SENEGAL-ECONOMIE
Dakar, 28 avr (APS) – De 6,5 % en 2024, la croissance de l’économie sénégalaise est passée à 6,7 % en 2025, ‘’une accélération notable’’ tirée par les activités extractives liées aux hydrocarbures, le pétrole et le gaz, indique un rapport intitulé ‘’Sénégal : développements économiques récents et perspectives’’, publié par le ministère de l’Économie, du Plan et de la Coopération.
La croissance du Sénégal en 2025 est égale à la moyenne des huit pays membres de l’Union économique et monétaire ouest-africaine, mais elle dépasse celle de l’économie mondiale, qui est de 3,3 %, observent les auteurs du rapport en se basant sur des statistiques du Fonds monétaire international, concernant cette dernière statistique.

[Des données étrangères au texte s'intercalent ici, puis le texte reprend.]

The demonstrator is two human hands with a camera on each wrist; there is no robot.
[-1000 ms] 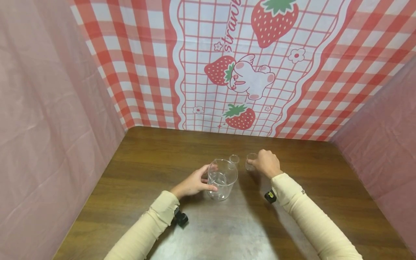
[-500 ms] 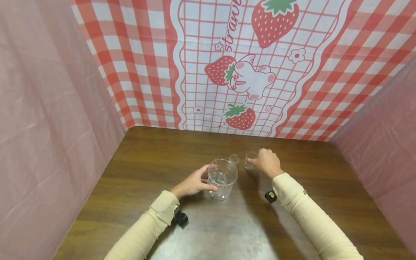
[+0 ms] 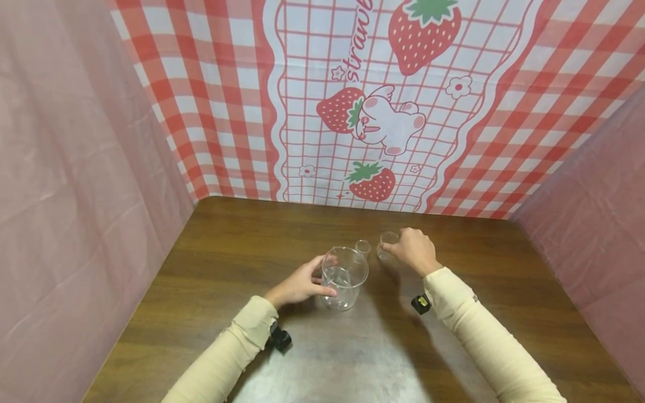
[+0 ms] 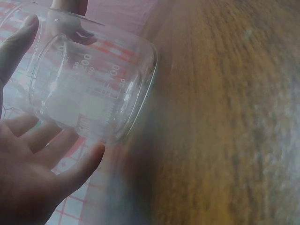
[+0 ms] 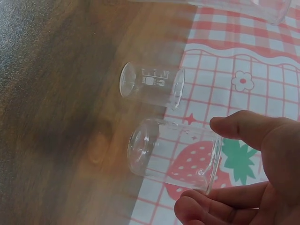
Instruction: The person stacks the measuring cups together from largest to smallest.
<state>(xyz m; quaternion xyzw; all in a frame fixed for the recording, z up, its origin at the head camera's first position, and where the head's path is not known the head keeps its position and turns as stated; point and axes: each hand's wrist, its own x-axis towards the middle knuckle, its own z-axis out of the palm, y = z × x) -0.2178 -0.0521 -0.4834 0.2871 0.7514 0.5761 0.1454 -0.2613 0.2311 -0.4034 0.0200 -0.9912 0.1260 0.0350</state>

‘’L’économie sénégalaise a enregistré une accélération notable de l’activité économique en 2025, en raison de la production d’hydrocarbures. La croissance est estimée à 6,7 % par rapport à 6,5 % en 2024’’, affirme le rapport.
‘’Cette performance repose principalement sur la contribution du secteur secondaire, en particulier les activités extractives liées aux hydrocarbures, sur la reprise du secteur primaire aussi, notamment agricole, atténuée par la décélération de l’activité du tertiaire et des taxes nettes sur les produits’’, explique le document dont une copie est parvenue à l’APS.
En revanche, signalent ses auteurs, l’activité économique sénégalaise – sans l’agriculture et les hydrocarbures – demeure sur une trajectoire de décélération observée depuis 2017, avec une croissance estimée à 1,6 % en 2025.
Cette évolution confirme la persistance de fragilités structurelles dans les secteurs productifs traditionnels, selon le rapport.
‘’Une amélioration significative de la balance commerciale’’
‘’Du point de vue de la demande, la croissance a été essentiellement tirée par les exportations, notamment les hydrocarbures. La dynamique de l’investissement public demeure contrainte par les impératifs de consolidation budgétaire, qui ont également un impact sur la consommation privée’’, lit-on dans le rapport intitulé ‘’Sénégal : développements économiques récents et perspectives’’.
En ce qui concerne les prix, l’inflation est restée contenue dans la fourchette cible de la BCEAO en s’établissant à 1,4 % en 2025, après 0,8 % en 2024.
Cette stabilité relative s’explique par la détente des prix internationaux de l’énergie et des produits alimentaires, malgré certaines pressions observées sur les produits locaux.
Toutefois, l’évolution du taux de change effectif réel, qui s’est apprécié de 0,9 % en 2025, suggère une légère érosion de la compétitivité-prix de l’économie, laquelle est surtout liée à l’appréciation nominale du franc CFA vis-à-vis des principales monnaies partenaires.
Les auteurs du rapport constatent ‘’une amélioration significative de la balance commerciale’’ du Sénégal en 2025. Les exportations de biens ont augmenté de 52,7 %, sous l’effet de la hausse des volumes exportés d’hydrocarbures notamment.
Les importations, elles, n’ont augmenté que de 1,6 %, dans un contexte de baisse des prix internationaux des produits énergétiques et alimentaires. Cette évolution s’est traduite par une réduction du déficit commercial de 8,5 points de PIB, ramené à (-3,7 %) du PIB en 2025, contre -12,2 % du PIB en 2024. Le déficit du compte courant du Sénégal devrait ainsi s’améliorer pour atteindre 4,1 % du PIB, ce qui reflète l’impact positif de la production pétrolière sur les équilibres extérieurs.